Electromyography and nerve conduction studies were performed on admission and 10 days later. Lesions of both common peroneal nerves at the head of the fibula were confirmed. The lesion appeared to be predominantly segmental demyelination. No abnormality was found proximal to the lee, and there were no findings suggestive of generalized peripheral neuropathy. Meanwhile, the patient's complaints regressed and the sensory loss in his feet disappeared in 5 days and his gait became more normal.

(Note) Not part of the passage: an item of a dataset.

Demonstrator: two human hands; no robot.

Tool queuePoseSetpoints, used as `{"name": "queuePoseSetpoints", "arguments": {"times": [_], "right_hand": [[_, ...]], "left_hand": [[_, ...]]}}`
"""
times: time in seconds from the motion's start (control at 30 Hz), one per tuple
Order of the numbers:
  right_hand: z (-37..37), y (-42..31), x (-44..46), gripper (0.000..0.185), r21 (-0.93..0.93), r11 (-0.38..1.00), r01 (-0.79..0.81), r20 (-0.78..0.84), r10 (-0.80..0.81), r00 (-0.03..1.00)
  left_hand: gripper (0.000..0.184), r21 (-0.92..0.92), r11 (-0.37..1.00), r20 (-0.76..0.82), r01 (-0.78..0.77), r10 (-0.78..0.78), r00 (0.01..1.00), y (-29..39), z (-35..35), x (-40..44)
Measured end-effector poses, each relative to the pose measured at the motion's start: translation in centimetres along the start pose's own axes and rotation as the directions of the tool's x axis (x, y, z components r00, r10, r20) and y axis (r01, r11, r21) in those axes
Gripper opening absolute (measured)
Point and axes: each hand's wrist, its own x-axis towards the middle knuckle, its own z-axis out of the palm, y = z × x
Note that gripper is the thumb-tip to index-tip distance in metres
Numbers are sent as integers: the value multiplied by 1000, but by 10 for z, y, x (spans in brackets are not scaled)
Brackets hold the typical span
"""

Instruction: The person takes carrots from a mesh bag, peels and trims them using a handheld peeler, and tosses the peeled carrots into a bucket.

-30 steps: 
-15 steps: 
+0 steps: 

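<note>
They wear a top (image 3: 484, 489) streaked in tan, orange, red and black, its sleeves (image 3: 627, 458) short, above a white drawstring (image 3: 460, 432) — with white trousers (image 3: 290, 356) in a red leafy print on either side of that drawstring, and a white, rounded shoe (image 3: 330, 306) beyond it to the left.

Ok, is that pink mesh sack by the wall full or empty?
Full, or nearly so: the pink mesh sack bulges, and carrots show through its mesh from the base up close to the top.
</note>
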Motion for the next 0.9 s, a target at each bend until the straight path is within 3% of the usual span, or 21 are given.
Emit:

The patient was told to avoid this posture at all times and was given oral B vitamins, including thiamine, riboflavine, pyridoxine, and cyanocobalamin. His condition improved progressively, and he was followed up on an outpatient basis. All his complaints had disappeared by the second month, and on neurological examination only a minimal weakness in dorsiflexing the toes of both feet was noted. The patient stopped coming for follow-up examinations after the second month.

Case 2

A 20-year-old male patient complained of difficulty in walking and excessive weakness in the dorsiflexion of both feet. He stated that he had remained in a squatting position for more than 6 hours while cutting grass, with almost no changes in this position and never standing up. His complaints started the next day. This happened about 1 month before presentation. The neurological examination on admission showed weakness in the eversion and dorsiflexion at the ankle of both feet and the dorsiflexion of the toes. Plantar flexors and inventors were normal. The patient could not stay on his feet for an extended period of time, and the sensation on the dorsal side of the feet was reduced. There were no other neurological abnormalities. The patient had no known preexisting medical condition, including diabetes or other metabolic problems, but he was extremely slim. His height was 176 cm and his weight was 57 kg on admission. All hematological parameters, including glycemia, blood urea and creatinine, serum electrolytes, bilirubinemia, liver function tests, cholesterol, lipoproteins, triglyceride, and erythrocyte sedimentation rate, were normal. Electromyography and nerve conduction studies were performed 1 month after bilateral development of foot-drop. Lesions of both common peroneal nerves at the head of the fibula were confirmed. These lesions were severe. There were no orthopedic abnormalities proximal to the knee or any signs of generalized peripheral neuropathy. The nerve damage was thought to be attributable to physical pressures. The patient was told to avoid squatting and was prescribed oral B vitamins, including thiamine, riboflavine, pyridoxine, and cyanocobalamin. Two months after his admission, there was no improvement in the foot-drop, and electrophysiological examination revealed predominantly axonal loss rather than segmental demyelination. The patient was operated on, and the nerves were decompressed bilaterally. He benefited greatly from this treatment, and the bilateral palsy regressed. After 15 days, the patient could walk much more easily, and the extension of both feet and their toes was stronger. At his follow-up examination 2 months later, almost complete recovery was observed, with only a mild weakness in the extension of the big toes of both feet.